Garsoïan was the director of the Paris-based Revue des Études Arméniennes and a Fellow of the Medieval Academy of America and a Corresponding Fellow of the British Academy. She participated in a Byzantine Studies Symposium at Dumbarton Oaks, twice serving as a co-director.

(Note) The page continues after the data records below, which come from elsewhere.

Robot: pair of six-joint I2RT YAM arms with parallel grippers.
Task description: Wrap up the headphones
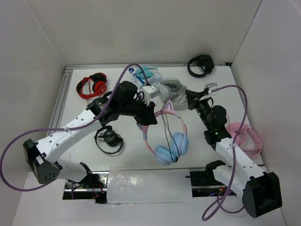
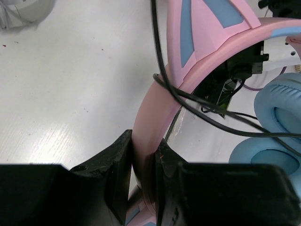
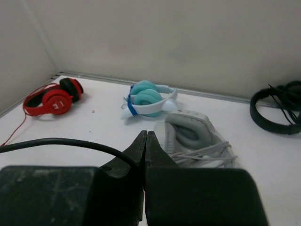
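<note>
The headphones (image 1: 171,148), with a pink cat-ear headband and light blue ear cups, are at the table's middle. My left gripper (image 1: 149,118) is shut on the pink headband (image 2: 155,108), which stands between the jaws in the left wrist view, where the gripper (image 2: 144,155) shows at the bottom. The thin black cable (image 2: 188,101) crosses the headband and runs past a blue ear cup (image 2: 277,108). My right gripper (image 1: 190,99) is just right of the cat ears. In the right wrist view the gripper (image 3: 145,136) is shut, and the black cable (image 3: 61,142) runs in between its jaws from the left.
Red headphones (image 1: 91,85) lie at the back left, teal-and-white ones (image 1: 146,74) and grey ones (image 1: 171,90) at the back middle. Black headphones (image 1: 201,65) sit at the back right, another black pair (image 1: 109,139) under my left arm. All-pink headphones (image 1: 247,136) lie at the right.
</note>
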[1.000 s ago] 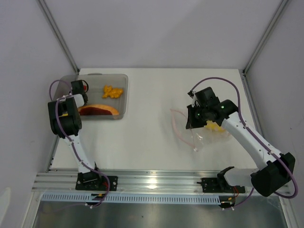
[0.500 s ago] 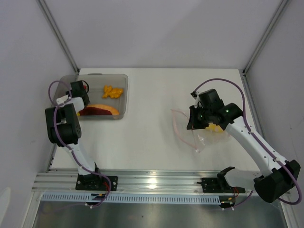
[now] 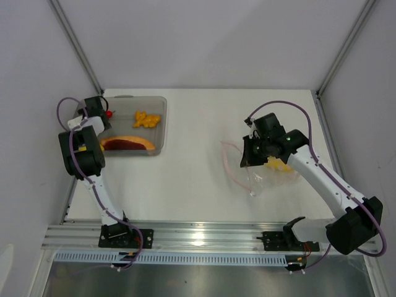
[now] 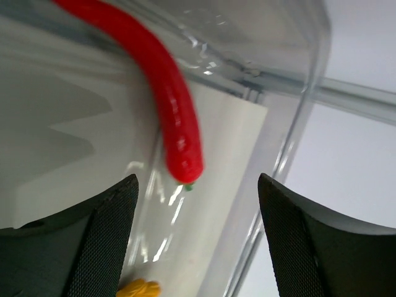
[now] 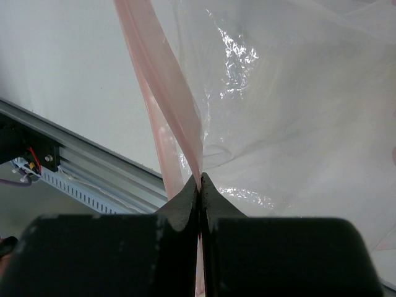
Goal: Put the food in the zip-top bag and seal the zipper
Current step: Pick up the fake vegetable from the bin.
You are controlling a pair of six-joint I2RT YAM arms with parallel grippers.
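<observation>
"Chili first: where has it got to?"

"Upper left of the overhead frame, in the far left corner of the grey tray, close against its clear wall. From the wrist view the left claw stands wide, one finger on each side of the picture. The red tip sits just above the gap between them, touching neither, so it grips nothing."

"Anything else in that tray?"

"Orange bits toward its upper right, and an orange-red slice along its lower edge."

"And over on the right?"

"The bag lies crumpled right of centre, well apart from the tray, with yellow pieces showing in it. The right claw is pinched tight on the pink strip at the bag's mouth, and the strip runs up out of the closed jaws toward the top of that wrist picture."
</observation>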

Garsoïan died on August 14, 2022, at the age of 99.

==Publications==
Garsoïan published numerous books and journal and encyclopedia articles on Armenian, Byzantine, and Sasanian history. In her publications she emphasized the Iranian/Persian influence on Armenian history.

- Books
- The Paulician Heresy: a study of the origin and development of Paulicianism in Armenia and the eastern provinces of the Byzantine empire. Mouton, 1968.
- Armenia between Byzantium and the Sasanians. Variorum Publishing. 1985.
- The epic histories attributed to P'awstos Buzand: (Buzandaran Patmut'iwnk'). 1989.
- L'Église arménienne et le grand schisme d'Orient. Peeters Publishers. 1999.
- Church and Culture in Early Medieval Armenia. Ashgate Publishing, 1999.
- De Vita Sua. Mazda Publishers, 2011. (memoir)
- Studies on the Formation of Christian Armenia. 2010.
- Interregnum: Introduction to a Study on the Formation of Armenian Identity (ca 600-750). 2012.

- Articles
- "Byzantine Heresy. A Reinterpretation." Dumbarton Oaks Papers 25 (1971): 85–113.
- "Secular jurisdiction over the Armenian church (fourth-seventh centuries)." Harvard Ukrainian Studies 7 (1983): 220–250.
- "Byzantium and the Sasanians." Cambridge History of Iran 3.1 (1983): 568–592.
- "The problem of Armenian integration into the Byzantine empire." Studies on the internal diaspora of the Byzantine Empire (1998): 53–124.

- Translations
- The trade and cities of Armenia in relation to ancient world trade by Hakob Manandian. 1965
- Armenia in the Period of Justinian by Nicholas Adontz. Calouste Gulbenkian Foundation. 1970.
- The Arab Emirates in Bagratid Armenia by Aram Ter-Ghevondyan. Livraria Bertrand. 1976
- The Epic Histories Attributed to Pʻawstos Buzand: (Buzandaran Patmutʻiwnkʻ). Harvard University Press, 1989.